What is needed >>
Reproduce the data in full, exactly as given, leaving images out.

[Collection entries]
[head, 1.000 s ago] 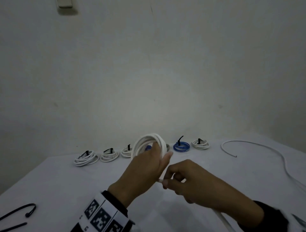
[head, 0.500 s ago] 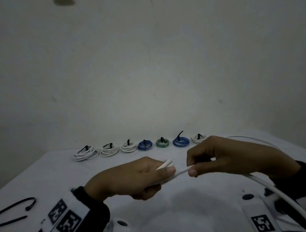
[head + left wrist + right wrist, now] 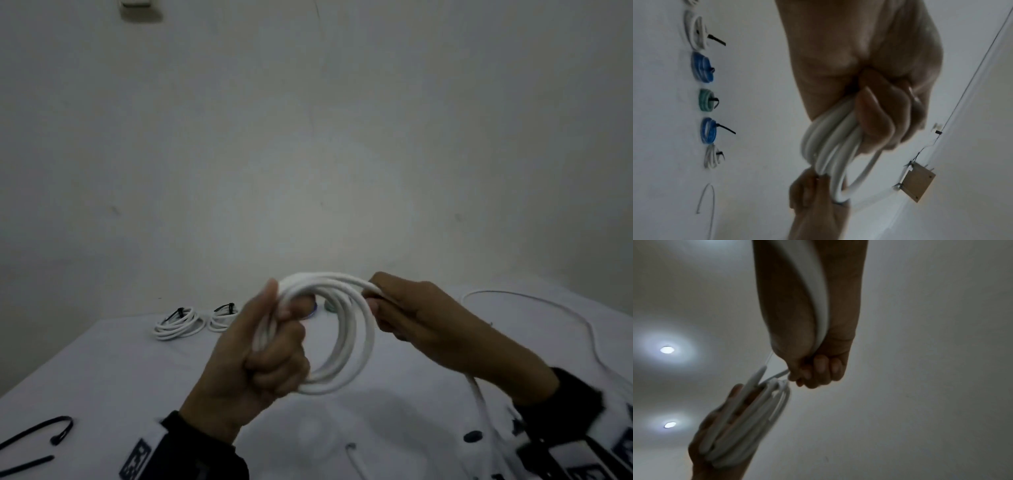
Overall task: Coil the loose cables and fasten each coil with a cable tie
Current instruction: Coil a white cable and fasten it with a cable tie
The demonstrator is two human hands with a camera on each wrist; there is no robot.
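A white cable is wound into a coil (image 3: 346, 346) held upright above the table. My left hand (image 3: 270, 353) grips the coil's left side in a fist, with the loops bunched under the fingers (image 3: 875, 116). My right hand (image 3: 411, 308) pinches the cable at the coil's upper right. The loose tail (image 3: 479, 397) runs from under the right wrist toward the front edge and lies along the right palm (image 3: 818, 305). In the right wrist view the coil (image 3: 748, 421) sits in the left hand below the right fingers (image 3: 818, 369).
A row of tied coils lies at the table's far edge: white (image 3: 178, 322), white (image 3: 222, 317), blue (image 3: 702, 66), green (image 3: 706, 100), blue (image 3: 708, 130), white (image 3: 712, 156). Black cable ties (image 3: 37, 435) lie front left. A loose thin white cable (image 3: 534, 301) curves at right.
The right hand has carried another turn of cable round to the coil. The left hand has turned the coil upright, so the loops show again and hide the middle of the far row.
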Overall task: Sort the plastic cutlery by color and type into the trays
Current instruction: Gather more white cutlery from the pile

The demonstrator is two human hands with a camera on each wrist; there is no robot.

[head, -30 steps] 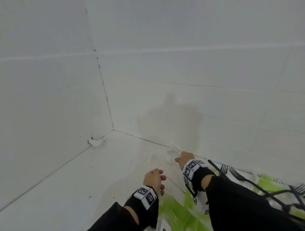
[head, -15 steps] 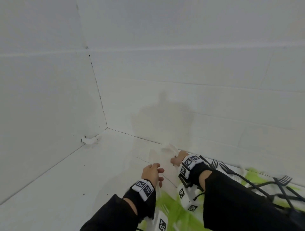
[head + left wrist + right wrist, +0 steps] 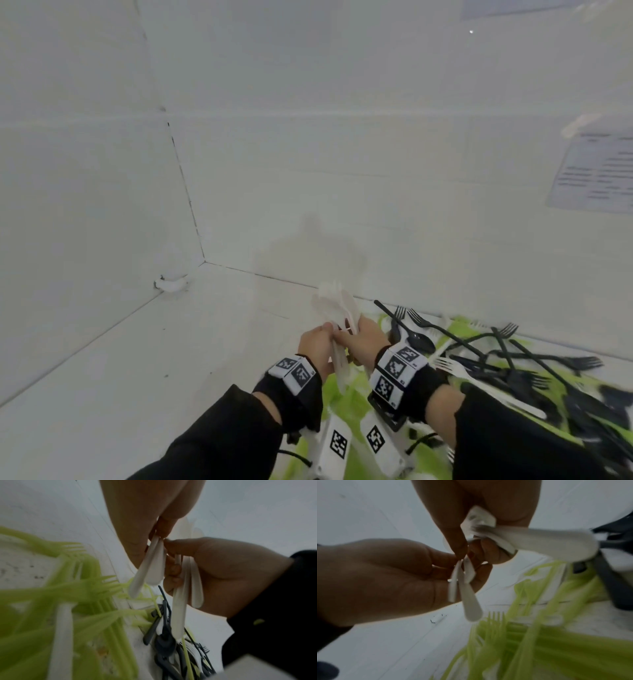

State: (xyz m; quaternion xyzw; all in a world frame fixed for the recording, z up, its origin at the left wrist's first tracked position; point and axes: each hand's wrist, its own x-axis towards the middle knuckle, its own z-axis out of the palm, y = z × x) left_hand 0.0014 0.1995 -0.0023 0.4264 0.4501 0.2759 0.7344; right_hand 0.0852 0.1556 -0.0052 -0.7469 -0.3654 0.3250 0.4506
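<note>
Over at the far left, a small white clip-like piece (image 3: 171, 284) sits where the wall meets the white desk (image 3: 144, 363), well away from the action. Moving in, the left hand (image 3: 317, 346) is raised above the desk, fingers curled round a pair of white cutlery handles (image 3: 147, 566) that hang down below the palm. Right against it, fingertips meeting, the right hand (image 3: 364, 337) clamps its own bundle of white cutlery (image 3: 339, 305), spoon bowls fanning up above the knuckles and handles trailing below; from the left wrist view those handles (image 3: 181, 592) drop straight through the curled fingers. Which hand owns which piece at the point of contact, I cannot tell. Beneath both wrists lies a spread of lime-green forks (image 3: 530, 639), blurred but with tines plain to see, on the desk. Further right, a tangle of black forks and spoons (image 3: 507, 356) is heaped on the desk near the wall, with a single white fork (image 3: 479, 380) lying across it, tines pointing towards the hands. At the far right a printed sheet (image 3: 596, 171) hangs on the wall.
</note>
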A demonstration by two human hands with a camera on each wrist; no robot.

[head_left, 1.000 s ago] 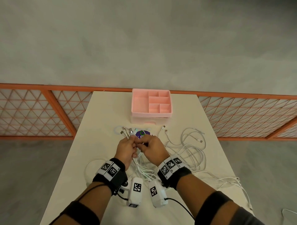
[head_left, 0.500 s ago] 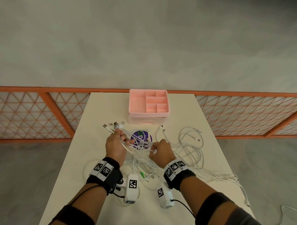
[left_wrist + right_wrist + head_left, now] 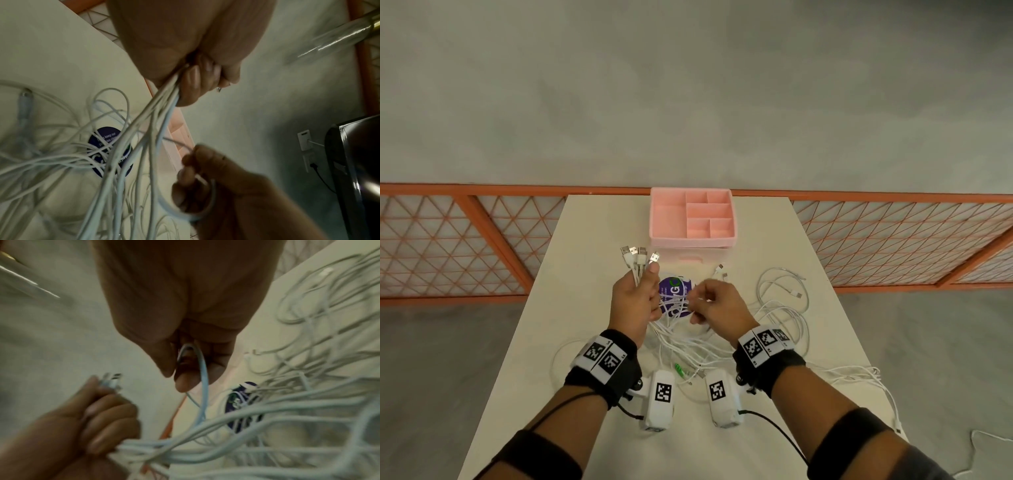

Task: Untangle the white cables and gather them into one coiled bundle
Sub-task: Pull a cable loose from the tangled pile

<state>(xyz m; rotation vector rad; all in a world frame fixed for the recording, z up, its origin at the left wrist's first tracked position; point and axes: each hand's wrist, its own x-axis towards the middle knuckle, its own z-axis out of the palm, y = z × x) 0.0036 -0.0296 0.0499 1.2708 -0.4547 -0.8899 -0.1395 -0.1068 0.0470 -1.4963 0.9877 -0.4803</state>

Expected answer >>
[head, 1.000 s ago] 
[head, 0.500 s ago] 
[head + left wrist + right wrist, now] 
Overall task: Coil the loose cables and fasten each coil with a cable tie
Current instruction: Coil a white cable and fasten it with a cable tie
The demonstrator is two human hands with a camera on each wrist; there is no robot.
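A white cable is wound into a coil (image 3: 346, 346) held upright above the table. My left hand (image 3: 270, 353) grips the coil's left side in a fist, with the loops bunched under the fingers (image 3: 875, 116). My right hand (image 3: 411, 308) pinches the cable at the coil's upper right. The loose tail (image 3: 479, 397) runs from under the right wrist toward the front edge and lies along the right palm (image 3: 818, 305). In the right wrist view the coil (image 3: 748, 421) sits in the left hand below the right fingers (image 3: 818, 369).
A row of tied coils lies at the table's far edge: white (image 3: 178, 322), white (image 3: 222, 317), blue (image 3: 702, 66), green (image 3: 706, 100), blue (image 3: 708, 130), white (image 3: 712, 156). Black cable ties (image 3: 37, 435) lie front left. A loose thin white cable (image 3: 534, 301) curves at right.
The right hand has carried another turn of cable round to the coil. The left hand has turned the coil upright, so the loops show again and hide the middle of the far row.
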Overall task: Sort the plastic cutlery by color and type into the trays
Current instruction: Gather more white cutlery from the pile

The demonstrator is two human hands with a camera on each wrist; there is no robot.

[head, -30 steps] 
[head, -15 steps] 
[head + left wrist + right wrist, +0 steps] 

State: (xyz m; quaternion xyzw; all in a world frame fixed for the recording, z up, its origin at the left wrist's first tracked position; point and axes: each hand's wrist, its own x-axis towards the middle knuckle, its own z-axis out of the palm, y = z × x) left_hand 0.0014 0.1995 -0.0023 0.4264 0.4501 0.2759 0.7344; right_hand 0.0852 0.1556 -0.0052 -0.7469 -0.3654 0.3250 0.4506
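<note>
Over at the far left, a small white clip-like piece (image 3: 171, 284) sits where the wall meets the white desk (image 3: 144, 363), well away from the action. Moving in, the left hand (image 3: 317, 346) is raised above the desk, fingers curled round a pair of white cutlery handles (image 3: 147, 566) that hang down below the palm. Right against it, fingertips meeting, the right hand (image 3: 364, 337) clamps its own bundle of white cutlery (image 3: 339, 305), spoon bowls fanning up above the knuckles and handles trailing below; from the left wrist view those handles (image 3: 181, 592) drop straight through the curled fingers. Which hand owns which piece at the point of contact, I cannot tell. Beneath both wrists lies a spread of lime-green forks (image 3: 530, 639), blurred but with tines plain to see, on the desk. Further right, a tangle of black forks and spoons (image 3: 507, 356) is heaped on the desk near the wall, with a single white fork (image 3: 479, 380) lying across it, tines pointing towards the hands. At the far right a printed sheet (image 3: 596, 171) hangs on the wall.
</note>
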A demonstration by two human hands with a camera on each wrist; no robot.

[head_left, 1.000 s ago] 
[head_left, 0.500 s ago] 
[left_wrist + right_wrist + head_left, now] 

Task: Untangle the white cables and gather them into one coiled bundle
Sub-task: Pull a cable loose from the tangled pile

<state>(xyz m; rotation vector rad; all in a world frame fixed for the recording, z up, its origin at the left wrist's first tracked position; point and axes: each hand's wrist, its own x-axis towards the middle knuckle, its own z-axis out of the palm, y = z × x) 0.0036 -0.0296 0.0499 1.2708 -0.4547 -0.8899 -0.1395 -0.1068 0.0470 -1.4963 0.9877 -0.4803</state>

No other output is needed; the exercise is complete.